White House Director of Legislative Affairs
- In office July 20, 2018 – June 17, 2019
- President: Donald Trump
- Preceded by: Marc Short
- Succeeded by: Eric Ueland

Personal details
- Born: 1970 or 1971 (age 54–55)
- Political party: Republican
- Spouse: Kelly Knight
- Education: University of Virginia (BA) George Mason University (MA)

= Shahira Knight =

American lobbyist and economist

Shahira Knight is an American economist and lobbyist. Knight served as director of legislative affairs for President Donald Trump from July 2018 to May 2019, and also acted as his economic policy advisor. During her tenure in the White House Office, she played a critical role in passing the Tax Cuts and Jobs Act of 2017.

==Education and career==
Knight graduated from the University of Virginia and has an M.A. in economics from George Mason University. She worked on the House Ways and Means Committee and the Joint Economic Committee, including as a senior adviser to Chairman Bill Thomas.

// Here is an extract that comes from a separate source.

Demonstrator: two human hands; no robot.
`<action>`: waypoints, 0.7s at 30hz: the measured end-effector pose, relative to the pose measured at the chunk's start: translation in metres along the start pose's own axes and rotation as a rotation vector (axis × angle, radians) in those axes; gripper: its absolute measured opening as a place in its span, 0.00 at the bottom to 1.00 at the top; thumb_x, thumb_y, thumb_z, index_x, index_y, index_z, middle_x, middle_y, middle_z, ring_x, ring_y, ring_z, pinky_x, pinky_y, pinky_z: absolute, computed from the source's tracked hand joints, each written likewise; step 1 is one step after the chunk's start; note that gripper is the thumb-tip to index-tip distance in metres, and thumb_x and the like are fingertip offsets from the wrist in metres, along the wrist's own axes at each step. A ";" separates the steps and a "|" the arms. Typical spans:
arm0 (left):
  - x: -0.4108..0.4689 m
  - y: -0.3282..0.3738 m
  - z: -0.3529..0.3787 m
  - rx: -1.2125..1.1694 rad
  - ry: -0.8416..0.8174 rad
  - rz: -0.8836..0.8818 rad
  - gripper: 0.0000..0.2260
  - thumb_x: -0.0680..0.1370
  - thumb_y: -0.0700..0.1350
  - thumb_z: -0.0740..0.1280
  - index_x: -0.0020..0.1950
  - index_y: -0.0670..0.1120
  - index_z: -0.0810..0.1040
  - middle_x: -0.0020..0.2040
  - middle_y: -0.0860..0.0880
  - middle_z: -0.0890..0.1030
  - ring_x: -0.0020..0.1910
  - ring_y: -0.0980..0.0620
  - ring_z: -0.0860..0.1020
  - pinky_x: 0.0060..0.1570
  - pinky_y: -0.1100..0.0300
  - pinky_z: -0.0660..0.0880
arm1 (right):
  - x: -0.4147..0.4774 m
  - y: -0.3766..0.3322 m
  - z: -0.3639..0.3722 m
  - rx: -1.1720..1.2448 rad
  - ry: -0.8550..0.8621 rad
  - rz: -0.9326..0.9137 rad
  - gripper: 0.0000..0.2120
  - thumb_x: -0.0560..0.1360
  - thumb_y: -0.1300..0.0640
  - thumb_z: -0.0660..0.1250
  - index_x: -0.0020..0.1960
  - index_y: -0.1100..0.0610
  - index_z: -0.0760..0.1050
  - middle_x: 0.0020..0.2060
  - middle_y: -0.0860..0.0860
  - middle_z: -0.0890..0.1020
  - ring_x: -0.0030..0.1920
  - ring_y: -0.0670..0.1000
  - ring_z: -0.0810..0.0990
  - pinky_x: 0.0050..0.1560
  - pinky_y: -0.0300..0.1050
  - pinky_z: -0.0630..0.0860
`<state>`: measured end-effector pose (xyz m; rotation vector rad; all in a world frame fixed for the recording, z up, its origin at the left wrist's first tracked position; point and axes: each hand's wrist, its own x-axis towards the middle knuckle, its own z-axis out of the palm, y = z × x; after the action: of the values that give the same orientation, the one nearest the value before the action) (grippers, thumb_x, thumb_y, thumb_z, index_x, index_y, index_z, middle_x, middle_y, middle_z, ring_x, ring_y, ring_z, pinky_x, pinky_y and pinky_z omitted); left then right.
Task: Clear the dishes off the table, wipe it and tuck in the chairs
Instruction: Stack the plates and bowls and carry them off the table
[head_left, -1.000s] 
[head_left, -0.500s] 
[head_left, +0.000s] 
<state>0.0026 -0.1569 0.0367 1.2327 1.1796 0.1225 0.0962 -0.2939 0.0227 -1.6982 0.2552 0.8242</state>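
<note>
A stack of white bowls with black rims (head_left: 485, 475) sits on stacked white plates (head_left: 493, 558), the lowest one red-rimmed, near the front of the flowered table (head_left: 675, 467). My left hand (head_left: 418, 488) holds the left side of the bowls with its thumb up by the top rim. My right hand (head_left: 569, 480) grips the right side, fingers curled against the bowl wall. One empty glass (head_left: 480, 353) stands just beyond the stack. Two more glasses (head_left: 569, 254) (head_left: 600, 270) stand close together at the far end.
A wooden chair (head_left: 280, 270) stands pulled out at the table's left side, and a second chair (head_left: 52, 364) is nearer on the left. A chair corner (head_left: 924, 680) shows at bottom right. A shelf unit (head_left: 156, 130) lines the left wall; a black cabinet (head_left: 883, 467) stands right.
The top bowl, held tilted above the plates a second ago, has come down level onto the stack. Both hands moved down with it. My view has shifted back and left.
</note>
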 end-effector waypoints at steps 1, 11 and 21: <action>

She then worked as a lobbyist for the Securities Industry and Financial Markets Association before becoming Vice President of Public Affairs and Policy at Fidelity Investments.

After the leaving the White House in summer of 2019, she joined Deloitte as Deputy Managing Principal of Policy and Government Relations, and became a 2020 Winter Fellow at the University of Chicago Institute of Politics.